Hint: Differentiate.
 
cepheid said:
Does anyone have tips on how to sum the following series?

[tex]\sum_{n=1}^{\infty} n^2 w^n[/tex]

Region of convergence is for |w| < 1

[tex](1) \ \ \ \ z \ = \ \sum_{n=0}^{\infty} w^{n} \ = \ (1 \ - \ w)^{-1} \ =[/tex]

[tex](2) \ \ \ \ \ \ \ \ \ \ = \ 1 \ + \ w \ + \ \sum_{n=2}^{\infty} w^{n}[/tex]

[tex]3 \ \ \ \ \ \ \frac {dz} {dw} \ = \ \left ( 1 \ - \ w \right )^{-2} =[/tex]

[tex](4) \ \ \ \ \ \ \ \ \ \ \ \ \ \ = \ 1 \ \ + \ \ \sum_{n=2}^{\infty} n \cdot w^{n-1} \ = \ 1 \ \ + \ \ w^{-1} \cdot \sum_{n=2}^{\infty} n \cdot w^{n}[/tex]

[tex](5) \ \ \ \ \ \Longrightarrow \ \sum_{n=2}^{\infty} n \cdot w^{n} \ = \ w \cdot \left( \left(1 \ - \ w \right)^{-2} \ - \ 1 \ \right)[/tex]

[tex]6 \ \ \ \ \ \ \frac {d^{2}z} {dw^{2}} \ = \ 2 \cdot \left ( 1 \ - \ w \right )^{-3} \ =[/tex]

[tex](7) \ \ \ \ \ \ \ \ \ \ = \ \sum_{n=2}^{\infty} n \cdot ( n \ - \ 1 ) \cdot w^{n-2} \ =[/tex]

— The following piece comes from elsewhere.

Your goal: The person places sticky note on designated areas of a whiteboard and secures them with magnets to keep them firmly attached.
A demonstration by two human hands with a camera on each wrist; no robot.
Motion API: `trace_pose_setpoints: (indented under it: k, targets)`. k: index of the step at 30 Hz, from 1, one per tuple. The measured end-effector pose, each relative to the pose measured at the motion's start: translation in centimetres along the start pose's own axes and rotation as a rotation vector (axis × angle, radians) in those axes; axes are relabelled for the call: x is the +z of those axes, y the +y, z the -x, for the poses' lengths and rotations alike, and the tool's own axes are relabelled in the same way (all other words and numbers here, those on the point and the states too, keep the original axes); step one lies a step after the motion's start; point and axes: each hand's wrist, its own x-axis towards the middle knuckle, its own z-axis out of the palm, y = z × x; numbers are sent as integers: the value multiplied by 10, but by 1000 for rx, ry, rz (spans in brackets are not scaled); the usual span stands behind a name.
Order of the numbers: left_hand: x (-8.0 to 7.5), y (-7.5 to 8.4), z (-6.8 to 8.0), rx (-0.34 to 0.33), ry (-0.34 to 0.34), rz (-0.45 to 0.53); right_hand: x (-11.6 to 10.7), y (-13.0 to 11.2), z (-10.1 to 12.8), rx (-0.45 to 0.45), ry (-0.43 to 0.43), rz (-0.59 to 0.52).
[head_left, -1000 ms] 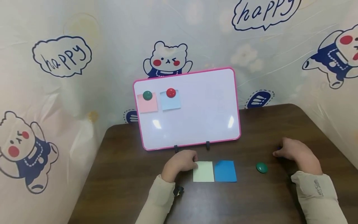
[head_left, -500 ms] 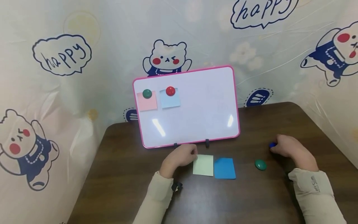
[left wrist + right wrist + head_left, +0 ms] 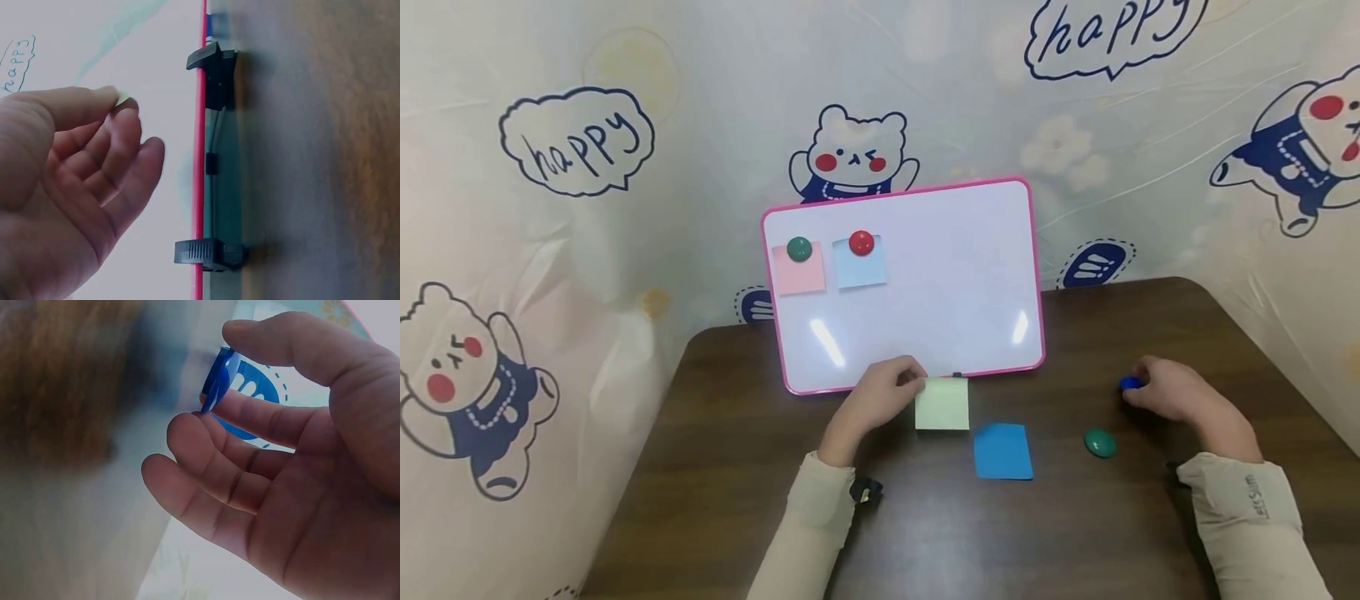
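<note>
Pale-green note (image 3: pixel 942 406), edge pinched in the left hand (image 3: pixel 882 392); right hand (image 3: pixel 1172 390), fingertips closed on a blue magnet (image 3: pixel 220 378). Apparent step: pickup; next calls for laying note against whiteboard (image 3: pixel 951 283).

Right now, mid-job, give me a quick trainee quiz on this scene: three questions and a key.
1. Which hand pinches the pale green square paper note?
2. True or false: the glossy red round magnet overlaps the light blue square paper note.
3. In the head view, does the bright blue square paper note lie (a) left or (b) right of the pale green square paper note?

Key: 1. The left hand. 2. True. 3. (b).
</note>
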Motion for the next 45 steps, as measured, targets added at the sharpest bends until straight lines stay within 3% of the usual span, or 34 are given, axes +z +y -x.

[tex](8) \ \ \ \ \ \ \ \ \ \ = \ w^{-2} \cdot \sum_{n=2}^{\infty} n \cdot ( n \ - \ 1 ) \cdot w^{n} \ =[/tex]

[tex](9) \ \ \ \ \ \ \ \ \ \ \ \ \ \ = \ w^{-2} \cdot \left ( \sum_{n=2}^{\infty} n^{2} \cdot w^{n} \ - \ \sum_{n=2}^{\infty} n \cdot w^{n} \right ) \ =[/tex]

[tex](10) \ \ \ \ \ \ \ \ \ \ \ = \ w^{-2} \cdot \left ( \sum_{n=2}^{\infty} n^{2} \cdot w^{n} \ - \ w \cdot \left( \left(1 \ - \ w \right)^{-2} \ - \ 1 \ \right) \right ) \[/tex]

[tex](11) \ \ \ \ \color{red} \Longrightarrow \ \sum_{n=2}^{\infty} n^{2} \cdot w^{n} \ = \ 2 \cdot w^{2} \cdot \left ( 1 \ - \ w \right )^{-3} \ \ + \ \ w \cdot \left( \left(1 \ - \ w \right)^{-2} \ - \ 1 \ \right)[/tex]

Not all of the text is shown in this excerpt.